» **EXERCISE REQUIREMENTS**: Without including any images, set down the records below exactly.

» **Data excerpts**:
* * * * *

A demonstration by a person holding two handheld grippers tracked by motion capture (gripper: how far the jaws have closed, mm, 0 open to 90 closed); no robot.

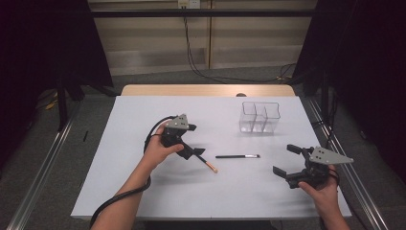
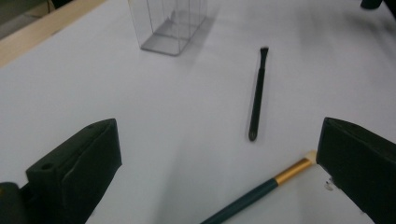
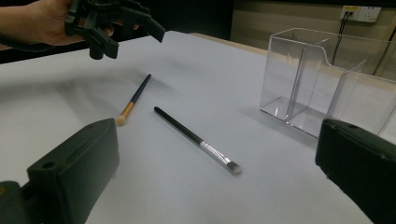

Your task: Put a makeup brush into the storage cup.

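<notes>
Held the left gripper [image 1: 194, 140] low over the white table [image 1: 143, 191], left of the middle, jaws wide apart and clamped on nothing. Seen along those jaws in the left gripper view [image 2: 217, 135]: a gap straddling the gold-banded brush [image 2: 261, 191], with the pale tip right by one jaw; touching or not, could not tell. Found that brush [image 1: 203, 161] flat on the table, slanting away from the gripper toward the near edge. Looked like the opening of a grab, not yet closed.

Next to the right, just beside the first: a thin black brush [image 1: 238, 156], also flat on the table, bristles toward the right, untouched and apart from both grippers. Same brush seen in the left gripper view [image 2: 257, 93] and in the right gripper view [image 3: 196, 139], alongside the gold-banded brush [image 3: 135, 99] and the left gripper [image 3: 112, 23] above it.

Farther back and to the right, stood upright: a clear plastic organizer [image 1: 259, 117] with dividers, compartments bare as far as visible [image 3: 327, 79].

At the far right, near the table's edge, held the right gripper [image 1: 287, 159], jaws likewise spread and grasping nothing [image 3: 217, 140], aimed toward the black brush but well apart from it.

Judged as barely begun: no brush lifted, none in the organizer. Left to do, probably: closing on the gold-banded brush, carrying it to a compartment, then the same for the black one.
</notes>
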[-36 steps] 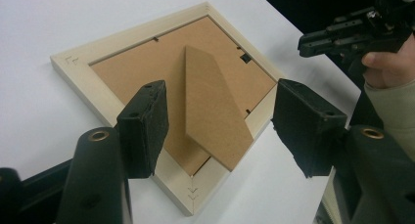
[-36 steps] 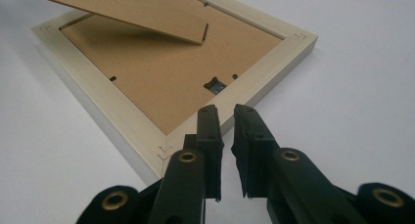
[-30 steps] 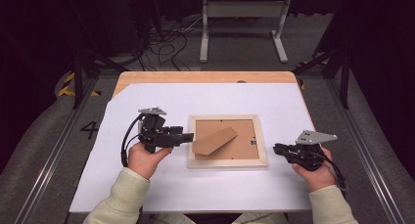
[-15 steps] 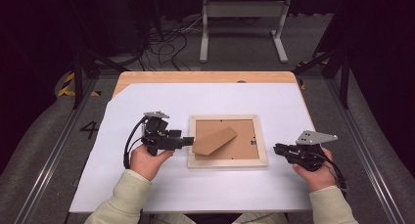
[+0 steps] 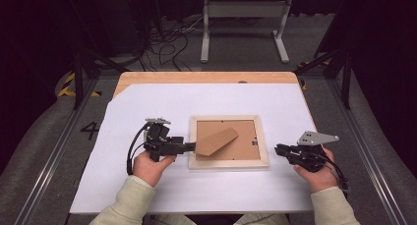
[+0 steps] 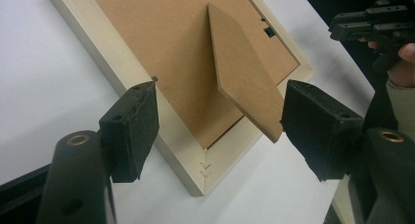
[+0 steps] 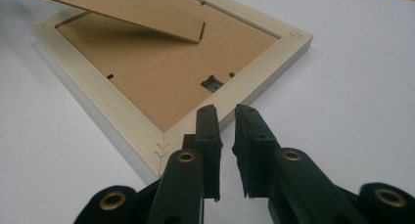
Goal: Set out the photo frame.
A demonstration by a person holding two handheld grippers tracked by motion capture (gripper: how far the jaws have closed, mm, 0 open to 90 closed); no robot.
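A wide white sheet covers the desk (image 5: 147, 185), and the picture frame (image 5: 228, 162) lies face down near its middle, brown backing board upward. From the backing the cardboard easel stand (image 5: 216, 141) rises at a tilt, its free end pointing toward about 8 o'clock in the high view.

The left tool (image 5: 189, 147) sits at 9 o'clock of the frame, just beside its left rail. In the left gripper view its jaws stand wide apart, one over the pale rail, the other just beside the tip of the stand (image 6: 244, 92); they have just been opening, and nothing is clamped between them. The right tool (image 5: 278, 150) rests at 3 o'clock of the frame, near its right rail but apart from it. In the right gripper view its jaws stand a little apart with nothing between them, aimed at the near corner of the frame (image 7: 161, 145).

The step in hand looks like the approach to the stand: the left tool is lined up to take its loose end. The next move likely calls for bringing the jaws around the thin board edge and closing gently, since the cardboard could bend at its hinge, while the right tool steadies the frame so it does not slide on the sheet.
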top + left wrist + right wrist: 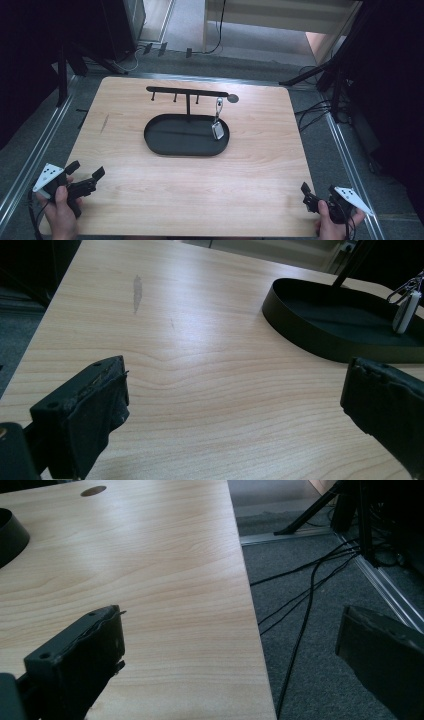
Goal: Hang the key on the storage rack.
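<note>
A black oval tray (pixel 165 141) sits mid-table with a T-shaped hook rack (pixel 186 92) rising from its back. A silver key fob (pixel 218 129) hangs by a clip from the rack's right end, down over the tray; it also appears in the left gripper view as the key fob (pixel 406 310) above the tray (pixel 300 335). My left gripper (pixel 89 171) is held open at the table's near left corner, nothing between its jaws. My right gripper (pixel 318 191) is open at the near right corner, straddling the table edge (pixel 250 630).
The wooden table (pixel 130 195) has a small grey smear (pixel 137 289) at its left and a round dark mark (pixel 93 491) at the back right. Cables (pixel 310 580) and stand legs (pixel 310 75) lie on the grey floor to the right.
</note>
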`<action>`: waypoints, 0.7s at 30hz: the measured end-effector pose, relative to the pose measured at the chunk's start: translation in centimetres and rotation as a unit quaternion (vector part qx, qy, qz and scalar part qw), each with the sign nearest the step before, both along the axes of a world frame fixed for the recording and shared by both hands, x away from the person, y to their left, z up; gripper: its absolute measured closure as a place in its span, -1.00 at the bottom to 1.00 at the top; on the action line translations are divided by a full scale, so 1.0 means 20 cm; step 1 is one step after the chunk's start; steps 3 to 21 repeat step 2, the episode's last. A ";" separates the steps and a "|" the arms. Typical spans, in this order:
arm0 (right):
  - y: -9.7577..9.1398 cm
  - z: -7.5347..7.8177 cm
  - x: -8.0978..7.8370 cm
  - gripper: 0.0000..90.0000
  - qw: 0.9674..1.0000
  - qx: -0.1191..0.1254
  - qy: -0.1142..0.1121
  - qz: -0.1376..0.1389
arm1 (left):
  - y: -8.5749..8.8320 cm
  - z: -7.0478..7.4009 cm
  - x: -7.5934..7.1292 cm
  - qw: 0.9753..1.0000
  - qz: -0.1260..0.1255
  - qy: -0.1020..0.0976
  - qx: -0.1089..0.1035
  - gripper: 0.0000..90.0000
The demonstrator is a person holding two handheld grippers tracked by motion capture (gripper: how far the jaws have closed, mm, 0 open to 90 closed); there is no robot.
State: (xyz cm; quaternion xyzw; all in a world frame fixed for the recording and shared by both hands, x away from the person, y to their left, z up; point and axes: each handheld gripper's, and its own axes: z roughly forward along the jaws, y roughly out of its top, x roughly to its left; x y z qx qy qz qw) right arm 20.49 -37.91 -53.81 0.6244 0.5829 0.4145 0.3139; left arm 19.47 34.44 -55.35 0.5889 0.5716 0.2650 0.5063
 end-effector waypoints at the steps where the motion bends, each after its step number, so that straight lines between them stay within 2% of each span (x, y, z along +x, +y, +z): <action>1: 0.00 0.00 0.00 -1.00 1.000 0.001 -0.002 -0.001 | 0.00 0.00 0.00 1.000 -0.001 0.001 0.000 -1.00; 21: 0.00 0.00 0.00 -1.00 1.000 0.001 -0.002 -0.001 | 0.00 0.00 0.00 1.000 0.000 0.001 0.000 -1.00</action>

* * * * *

» **EXPECTED OUTPUT**:
A demonstration by a person holding two handheld grippers tracked by motion capture (gripper: how far the jaws have closed, mm, 0 open to 90 closed); no robot.


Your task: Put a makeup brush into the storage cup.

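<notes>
Held the left gripper [image 1: 194, 140] low over the white table [image 1: 143, 191], left of the middle, jaws wide apart and clamped on nothing. Seen along those jaws in the left gripper view [image 2: 217, 135]: a gap straddling the gold-banded brush [image 2: 261, 191], with the pale tip right by one jaw; touching or not, could not tell. Found that brush [image 1: 203, 161] flat on the table, slanting away from the gripper toward the near edge. Looked like the opening of a grab, not yet closed.

Next to the right, just beside the first: a thin black brush [image 1: 238, 156], also flat on the table, bristles toward the right, untouched and apart from both grippers. Same brush seen in the left gripper view [image 2: 257, 93] and in the right gripper view [image 3: 196, 139], alongside the gold-banded brush [image 3: 135, 99] and the left gripper [image 3: 112, 23] above it.

Farther back and to the right, stood upright: a clear plastic organizer [image 1: 259, 117] with dividers, compartments bare as far as visible [image 3: 327, 79].

At the far right, near the table's edge, held the right gripper [image 1: 287, 159], jaws likewise spread and grasping nothing [image 3: 217, 140], aimed toward the black brush but well apart from it.

Judged as barely begun: no brush lifted, none in the organizer. Left to do, probably: closing on the gold-banded brush, carrying it to a compartment, then the same for the black one.
</notes>
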[-36 steps] 
[-36 steps] 
[-30 steps] 
[-15 steps] 
[+0 steps] 
[+0 steps] 
[+0 steps] 
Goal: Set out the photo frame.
A demonstration by a person holding two handheld grippers tracked by motion capture (gripper: how far the jaws have closed, mm, 0 open to 90 closed); no robot.
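A wide white sheet covers the desk (image 5: 147, 185), and the picture frame (image 5: 228, 162) lies face down near its middle, brown backing board upward. From the backing the cardboard easel stand (image 5: 216, 141) rises at a tilt, its free end pointing toward about 8 o'clock in the high view.

The left tool (image 5: 189, 147) sits at 9 o'clock of the frame, just beside its left rail. In the left gripper view its jaws stand wide apart, one over the pale rail, the other just beside the tip of the stand (image 6: 244, 92); they have just been opening, and nothing is clamped between them. The right tool (image 5: 278, 150) rests at 3 o'clock of the frame, near its right rail but apart from it. In the right gripper view its jaws stand a little apart with nothing between them, aimed at the near corner of the frame (image 7: 161, 145).

The step in hand looks like the approach to the stand: the left tool is lined up to take its loose end. The next move likely calls for bringing the jaws around the thin board edge and closing gently, since the cardboard could bend at its hinge, while the right tool steadies the frame so it does not slide on the sheet.
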top + left wrist + right wrist: 
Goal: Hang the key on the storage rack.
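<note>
A black oval tray (pixel 165 141) sits mid-table with a T-shaped hook rack (pixel 186 92) rising from its back. A silver key fob (pixel 218 129) hangs by a clip from the rack's right end, down over the tray; it also appears in the left gripper view as the key fob (pixel 406 310) above the tray (pixel 300 335). My left gripper (pixel 89 171) is held open at the table's near left corner, nothing between its jaws. My right gripper (pixel 318 191) is open at the near right corner, straddling the table edge (pixel 250 630).
The wooden table (pixel 130 195) has a small grey smear (pixel 137 289) at its left and a round dark mark (pixel 93 491) at the back right. Cables (pixel 310 580) and stand legs (pixel 310 75) lie on the grey floor to the right.
</note>
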`<action>`: waypoints, 0.7s at 30hz: the measured end-effector pose, relative to the pose measured at the chunk's start: translation in centimetres and rotation as a unit quaternion (vector part qx, qy, qz and scalar part qw), each with the sign nearest the step before, both along the axes of a world frame fixed for the recording and shared by both hands, x away from the person, y to their left, z up; gripper: its absolute measured closure as a place in its span, -1.00 at the bottom to 1.00 at the top; on the action line translations are divided by a full scale, so 1.0 means 20 cm; step 1 is one step after the chunk's start; steps 3 to 21 repeat step 2, the episode's last. A ";" separates the steps and a "|" the arms. Typical spans, in this order:
arm0 (right):
  - y: -9.7577..9.1398 cm
  - z: -7.5347..7.8177 cm
  - x: -8.0978..7.8370 cm
  - gripper: 0.0000..90.0000
  - qw: 0.9674..1.0000
  - qx: -0.1191..0.1254
  - qy: -0.1142..0.1121
  - qz: -0.1376..0.1389
arm1 (left):
  - y: -8.5749..8.8320 cm
  - z: -7.0478..7.4009 cm
  - x: -7.5934..7.1292 cm
  - qw: 0.9753..1.0000
  - qz: -0.1260..0.1255
  - qy: -0.1020..0.0976
  - qx: -0.1089..0.1035
  - gripper: 0.0000..90.0000
The demonstrator is a person holding two handheld grippers tracked by motion capture (gripper: how far the jaws have closed, mm, 0 open to 90 closed); there is no robot.
State: (xyz cm; quaternion xyzw; all in a world frame fixed for the recording and shared by both hands, x away from the person, y to their left, z up; point and axes: each handheld gripper's, and its own axes: z roughly forward along the jaws, y roughly out of its top, x roughly to its left; x y z qx qy qz qw) right arm 20.49 -37.91 -53.81 0.6244 0.5829 0.4145 0.3139; left arm 19.47 34.44 -55.35 0.5889 0.5716 0.2650 0.5063
 end-effector waypoints at the steps where the motion bends, each after its step number, so that straight lines between them stay within 2% of each span (x, y, z along +x, +y, +z): <action>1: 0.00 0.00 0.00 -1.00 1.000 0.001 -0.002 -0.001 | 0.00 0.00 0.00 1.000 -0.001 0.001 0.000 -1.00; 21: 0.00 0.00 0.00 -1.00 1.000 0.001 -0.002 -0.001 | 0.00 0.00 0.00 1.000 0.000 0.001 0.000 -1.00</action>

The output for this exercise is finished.